There is an extra thing worth mentioning on App4.

Previously I stated that the ProcessMessage() method creates a new Activity, uses the XRayPropagator to extract the AWSTraceHeader from the message and links the producer and consumer activities.
But the XRayPropagator is built to extract the X-Amzn-Trace-Id header not the AWSTraceHeader, if you want to extract another header you’ll need to specify it on the getter delegate, like this:

public static class ActivityHelper
{
    public static IEnumerable<string> ExtractTraceContextFromMessage(Message msg, string key)
    {
        try
        {
            if (msg.Attributes.TryGetValue("AWSTraceHeader", out var value))
            {
                return new[] { value };
            }
        }
        catch (Exception ex)
        {
            Console.WriteLine($"Failed to extract trace context: {ex}");
        }

        return Enumerable.Empty<string>();
    }

    public static void AddActivityTags(Activity activity)
    {
        activity?.SetTag("messaging.system", "sqs");
    }
}

AWS X-Ray output

After instrumenting these 4 apps we are going to generate some traffic and afterwards access X-Ray to start analyzing the traces that the apps are sending.

First let’s invoke App1 /publish-message endpoint and take a look at an entire trace, this is how it looks on X-Ray:

xray-fulltrace

Also we can take a look at the X-Ray ServiceMap:

xray-service

In the ServiceMap we can toggle between showing the map with icons or response times.

xray-service

If we drill down into one of the spans that were auto-generated by the OpenTelemetry.Contrib.Instrumentation.AWS package, we can see that some AWS metadata is added into the span.

xray-fulltrace-dynamo-subsegment-resources

Also, do you remember that in App1 we added some extra Tags on the Activity?

activity?.SetTag("messaging.system", "rabbitmq");
activity?.SetTag("messaging.destination_kind", "queue");
activity?.SetTag("messaging.rabbitmq.queue", "sample");

You’ll find them on X-Ray too if you drill down on the “Publish Message” span

x-ray-fulltrace-tags-annotations

To end this, let’s also invoke the /http endpoint from App1 and see an entire trace on XRay.
Here it is:

xray-fulltrace-http-endpoint

Every thing seems to be working fine, but there is one little problem…

AWS auto-instrumentation additional tracing noise on App4

After having the app running for a short period of time, if we take a look at the traces sent to X-Ray we can see a strange phenomenom.

xray-fulltrace-sqs-noise.png

A bunch of additional traces with no URL appeared on X-Ray.
If we take a look at the full list of traces, we can see all those misterious traces with no URL.

xray-fulltrace-sqs-noise-2.png

If we drill down on any of those traces we will see that the trace contains a call from App4 to Amazon SQS.

xray-fulltrace-sqs-noise-3.png

Do you remember when I said that Amazon SQS uses a pull-based approach to retrieve new messages?

The Worker Service works on an infinite loop, and in each loop iteration it is making a call to AWS SQS to try to fetch new messages.
Also App4 uses the OpenTelemetry.Contrib.Instrumentation.AWS package to auto-instrument any downstrem call made to an AWS Service.

You see the problem, right?
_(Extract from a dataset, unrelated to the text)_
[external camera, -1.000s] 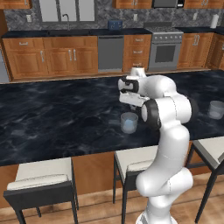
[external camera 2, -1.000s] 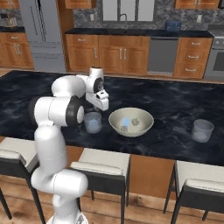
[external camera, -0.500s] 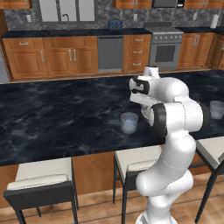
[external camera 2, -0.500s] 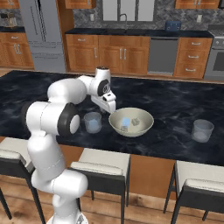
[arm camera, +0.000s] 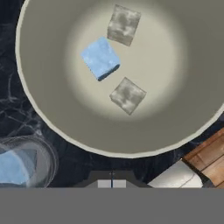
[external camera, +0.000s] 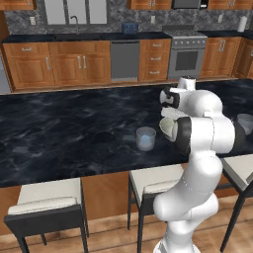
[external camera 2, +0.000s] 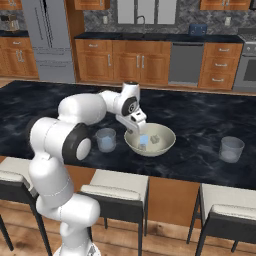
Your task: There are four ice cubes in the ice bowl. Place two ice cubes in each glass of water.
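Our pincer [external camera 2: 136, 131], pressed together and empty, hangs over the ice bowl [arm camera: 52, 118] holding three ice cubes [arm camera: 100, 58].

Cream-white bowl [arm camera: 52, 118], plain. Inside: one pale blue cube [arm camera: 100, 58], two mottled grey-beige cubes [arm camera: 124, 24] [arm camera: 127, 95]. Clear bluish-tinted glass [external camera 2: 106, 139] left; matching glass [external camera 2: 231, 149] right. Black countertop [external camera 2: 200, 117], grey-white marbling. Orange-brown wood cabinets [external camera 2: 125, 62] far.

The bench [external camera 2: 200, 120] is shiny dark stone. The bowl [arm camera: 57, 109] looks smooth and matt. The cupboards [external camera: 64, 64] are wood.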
Each of these calls to SQS to try to fetch new messages in combination with the auto-instrumentation provided by the OpenTelemetry.Contrib.Instrumentation.AWS ends up generating a bunch of useless traces.
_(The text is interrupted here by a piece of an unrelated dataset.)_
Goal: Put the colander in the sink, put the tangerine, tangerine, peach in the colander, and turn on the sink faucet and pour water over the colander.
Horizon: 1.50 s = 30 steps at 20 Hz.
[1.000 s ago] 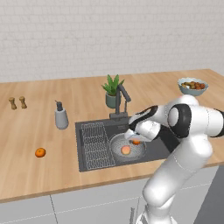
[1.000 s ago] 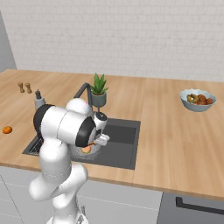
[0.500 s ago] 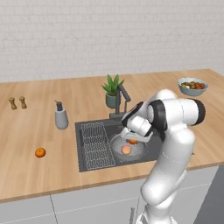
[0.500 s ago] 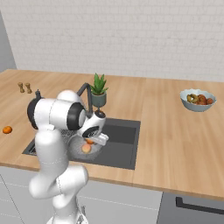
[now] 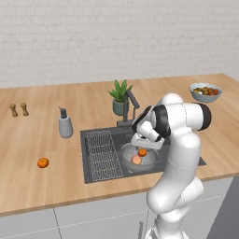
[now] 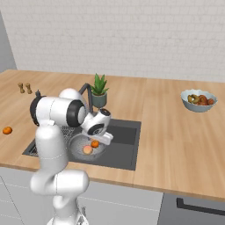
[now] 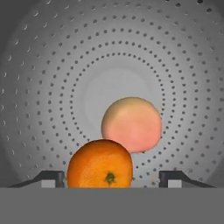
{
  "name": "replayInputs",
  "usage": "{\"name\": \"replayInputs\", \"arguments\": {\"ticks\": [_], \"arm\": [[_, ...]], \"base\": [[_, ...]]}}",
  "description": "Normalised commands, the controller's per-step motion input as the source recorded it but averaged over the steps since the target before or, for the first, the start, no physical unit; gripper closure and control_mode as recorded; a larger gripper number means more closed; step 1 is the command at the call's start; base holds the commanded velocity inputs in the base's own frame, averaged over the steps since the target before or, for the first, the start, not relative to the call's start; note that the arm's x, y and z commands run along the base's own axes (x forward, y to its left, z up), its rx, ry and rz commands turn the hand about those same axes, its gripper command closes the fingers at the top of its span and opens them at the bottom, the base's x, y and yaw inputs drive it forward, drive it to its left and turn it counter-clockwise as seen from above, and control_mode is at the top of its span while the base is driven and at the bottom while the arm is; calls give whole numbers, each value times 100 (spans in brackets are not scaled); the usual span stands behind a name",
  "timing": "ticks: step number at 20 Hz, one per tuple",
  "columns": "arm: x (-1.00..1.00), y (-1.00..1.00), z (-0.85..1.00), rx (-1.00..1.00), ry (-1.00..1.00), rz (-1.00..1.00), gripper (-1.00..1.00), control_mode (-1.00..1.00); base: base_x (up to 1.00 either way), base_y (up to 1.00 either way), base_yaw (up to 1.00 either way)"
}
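The silver perforated colander [image 5: 125, 160] [image 6: 77, 145] [image 7: 65, 65] sits in the dark sink [image 5: 106, 136] [image 6: 125, 136]. Inside it lies the pale pink peach [image 5: 136, 160] [image 6: 88, 150] [image 7: 131, 124], with one bright orange tangerine [image 5: 142, 152] [image 6: 95, 143] [image 7: 100, 164] beside it. My gripper [image 5: 144, 143] [image 6: 99, 137] [image 7: 113, 177] hangs just above that tangerine, open, with its fingertips standing clear of the fruit on both sides. Another tangerine [image 5: 43, 162] [image 6: 7, 130] rests on the wooden counter left of the sink. The dark faucet [image 5: 132, 100] [image 6: 85, 90] stands behind the basin, and no water shows.
A wire grid rack [image 5: 101, 154] fills the sink's left part. Behind the sink stands a potted plant [image 5: 120, 95] [image 6: 99, 90]. A grey soap dispenser [image 5: 65, 123] and two small shakers [image 5: 18, 110] [image 6: 24, 88] are at the left. At the right sits a fruit bowl [image 5: 205, 92] [image 6: 199, 100].
The jaws have widened and let go of the tangerine, which now sits lower in the colander beside the peach. The arm's upper links have swung round above the sink.
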Motion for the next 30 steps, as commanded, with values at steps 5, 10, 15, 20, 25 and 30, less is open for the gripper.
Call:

That’s a problem, because I don’t want to send thousands of worthless traces into X-Ray each hour just because my Worker Service is polling AWS SQS to find if there is any new message to process.
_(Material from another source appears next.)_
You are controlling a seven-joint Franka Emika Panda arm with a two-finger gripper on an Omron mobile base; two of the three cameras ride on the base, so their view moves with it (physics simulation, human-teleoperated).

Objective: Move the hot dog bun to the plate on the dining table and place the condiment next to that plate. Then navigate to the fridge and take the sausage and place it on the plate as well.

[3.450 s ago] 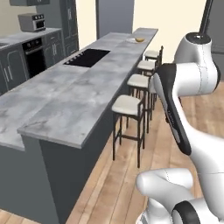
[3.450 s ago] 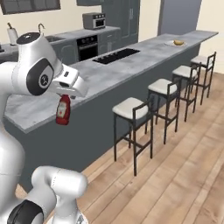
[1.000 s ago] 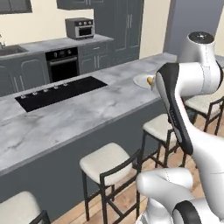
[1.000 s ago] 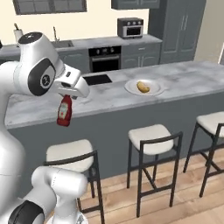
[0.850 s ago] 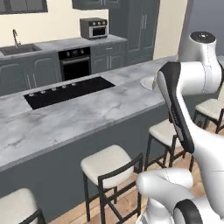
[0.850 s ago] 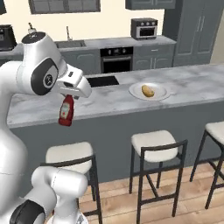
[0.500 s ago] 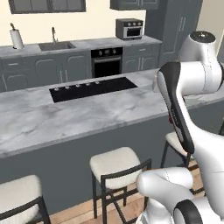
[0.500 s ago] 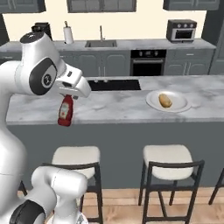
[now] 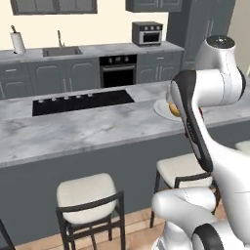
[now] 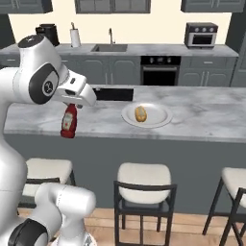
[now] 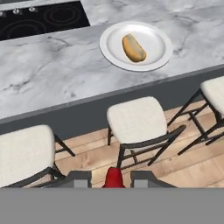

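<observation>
My gripper is shut on the condiment, a red ketchup bottle with a white label that hangs from the fingers in front of the dining table's edge. In the hand view its red cap sits between the two fingertips. The hot dog bun lies on the round pale plate on the dining table, to the right of the bottle. From the hand, the plate and bun are ahead and above. In the left base view my arm covers most of the plate.
A black cooktop is inset in the marble top left of the plate. Several white-seated stools stand along the table's near side. A back counter with a sink, oven and microwave runs behind.
The whole scene has slid as the base drove along the island; the plate with the bun now sits closer and more central. The gripper still holds the bottle the same way.
</observation>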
What could we do here? The solution is simple but requires and extra bit of code.

  • First of all, we need to remove the OpenTelemetry.Contrib.Instrumentation.AWS package from App4, with this kind of app the AWS SDK auto-instrumentation is more problematic than anything else.
  • Instrument the calls to AWS DynamoDb manually.
  • Instrument the calls to Amazon SQS manually.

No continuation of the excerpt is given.